*** Opening of MATERIAL PROVIDED ***

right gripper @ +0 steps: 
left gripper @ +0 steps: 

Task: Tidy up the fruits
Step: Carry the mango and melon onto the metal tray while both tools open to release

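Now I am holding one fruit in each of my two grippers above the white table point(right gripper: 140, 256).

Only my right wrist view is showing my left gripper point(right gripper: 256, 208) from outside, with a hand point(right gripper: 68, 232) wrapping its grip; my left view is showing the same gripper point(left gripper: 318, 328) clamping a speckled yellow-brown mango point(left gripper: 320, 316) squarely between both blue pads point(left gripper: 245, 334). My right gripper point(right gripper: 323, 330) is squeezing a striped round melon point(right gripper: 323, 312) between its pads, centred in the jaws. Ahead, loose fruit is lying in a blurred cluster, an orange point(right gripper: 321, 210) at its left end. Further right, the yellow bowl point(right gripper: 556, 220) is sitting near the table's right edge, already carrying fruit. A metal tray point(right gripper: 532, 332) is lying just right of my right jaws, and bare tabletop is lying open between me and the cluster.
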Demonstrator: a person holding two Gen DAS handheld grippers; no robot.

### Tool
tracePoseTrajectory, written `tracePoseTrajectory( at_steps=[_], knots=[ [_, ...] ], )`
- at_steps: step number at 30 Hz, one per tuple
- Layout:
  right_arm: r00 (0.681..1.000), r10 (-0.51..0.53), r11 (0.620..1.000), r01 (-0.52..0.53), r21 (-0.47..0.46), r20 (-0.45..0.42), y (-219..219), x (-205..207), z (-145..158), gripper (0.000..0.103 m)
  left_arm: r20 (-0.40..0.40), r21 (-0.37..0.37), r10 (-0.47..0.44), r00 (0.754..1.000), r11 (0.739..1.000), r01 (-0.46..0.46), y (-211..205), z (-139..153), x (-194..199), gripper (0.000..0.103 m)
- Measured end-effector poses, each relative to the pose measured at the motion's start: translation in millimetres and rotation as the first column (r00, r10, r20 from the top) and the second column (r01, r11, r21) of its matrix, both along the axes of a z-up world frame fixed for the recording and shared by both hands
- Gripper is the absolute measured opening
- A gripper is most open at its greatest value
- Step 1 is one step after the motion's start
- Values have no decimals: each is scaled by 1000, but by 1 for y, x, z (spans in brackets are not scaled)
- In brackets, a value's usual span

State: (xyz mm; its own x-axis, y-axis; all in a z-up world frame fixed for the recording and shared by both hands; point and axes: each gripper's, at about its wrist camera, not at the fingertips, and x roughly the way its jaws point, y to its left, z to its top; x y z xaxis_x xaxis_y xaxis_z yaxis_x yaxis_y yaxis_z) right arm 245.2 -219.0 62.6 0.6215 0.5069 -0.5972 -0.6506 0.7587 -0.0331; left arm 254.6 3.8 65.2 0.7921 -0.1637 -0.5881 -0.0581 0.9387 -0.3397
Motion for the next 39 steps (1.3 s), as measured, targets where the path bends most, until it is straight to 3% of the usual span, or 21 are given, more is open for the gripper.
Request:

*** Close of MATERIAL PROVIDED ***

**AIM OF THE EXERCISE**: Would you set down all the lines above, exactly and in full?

**SOLUTION TO THIS PROBLEM**:
right gripper @ +0 steps: 
left gripper @ +0 steps: 

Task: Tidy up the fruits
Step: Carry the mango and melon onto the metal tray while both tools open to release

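Now I am holding one fruit in each of my two grippers above the white table point(right gripper: 140, 256).

Only my right wrist view is showing my left gripper point(right gripper: 256, 208) from outside, with a hand point(right gripper: 68, 232) wrapping its grip; my left view is showing the same gripper point(left gripper: 318, 328) clamping a speckled yellow-brown mango point(left gripper: 320, 316) squarely between both blue pads point(left gripper: 245, 334). My right gripper point(right gripper: 323, 330) is squeezing a striped round melon point(right gripper: 323, 312) between its pads, centred in the jaws. Ahead, loose fruit is lying in a blurred cluster, an orange point(right gripper: 321, 210) at its left end. Further right, the yellow bowl point(right gripper: 556, 220) is sitting near the table's right edge, already carrying fruit. A metal tray point(right gripper: 532, 332) is lying just right of my right jaws, and bare tabletop is lying open between me and the cluster.
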Demonstrator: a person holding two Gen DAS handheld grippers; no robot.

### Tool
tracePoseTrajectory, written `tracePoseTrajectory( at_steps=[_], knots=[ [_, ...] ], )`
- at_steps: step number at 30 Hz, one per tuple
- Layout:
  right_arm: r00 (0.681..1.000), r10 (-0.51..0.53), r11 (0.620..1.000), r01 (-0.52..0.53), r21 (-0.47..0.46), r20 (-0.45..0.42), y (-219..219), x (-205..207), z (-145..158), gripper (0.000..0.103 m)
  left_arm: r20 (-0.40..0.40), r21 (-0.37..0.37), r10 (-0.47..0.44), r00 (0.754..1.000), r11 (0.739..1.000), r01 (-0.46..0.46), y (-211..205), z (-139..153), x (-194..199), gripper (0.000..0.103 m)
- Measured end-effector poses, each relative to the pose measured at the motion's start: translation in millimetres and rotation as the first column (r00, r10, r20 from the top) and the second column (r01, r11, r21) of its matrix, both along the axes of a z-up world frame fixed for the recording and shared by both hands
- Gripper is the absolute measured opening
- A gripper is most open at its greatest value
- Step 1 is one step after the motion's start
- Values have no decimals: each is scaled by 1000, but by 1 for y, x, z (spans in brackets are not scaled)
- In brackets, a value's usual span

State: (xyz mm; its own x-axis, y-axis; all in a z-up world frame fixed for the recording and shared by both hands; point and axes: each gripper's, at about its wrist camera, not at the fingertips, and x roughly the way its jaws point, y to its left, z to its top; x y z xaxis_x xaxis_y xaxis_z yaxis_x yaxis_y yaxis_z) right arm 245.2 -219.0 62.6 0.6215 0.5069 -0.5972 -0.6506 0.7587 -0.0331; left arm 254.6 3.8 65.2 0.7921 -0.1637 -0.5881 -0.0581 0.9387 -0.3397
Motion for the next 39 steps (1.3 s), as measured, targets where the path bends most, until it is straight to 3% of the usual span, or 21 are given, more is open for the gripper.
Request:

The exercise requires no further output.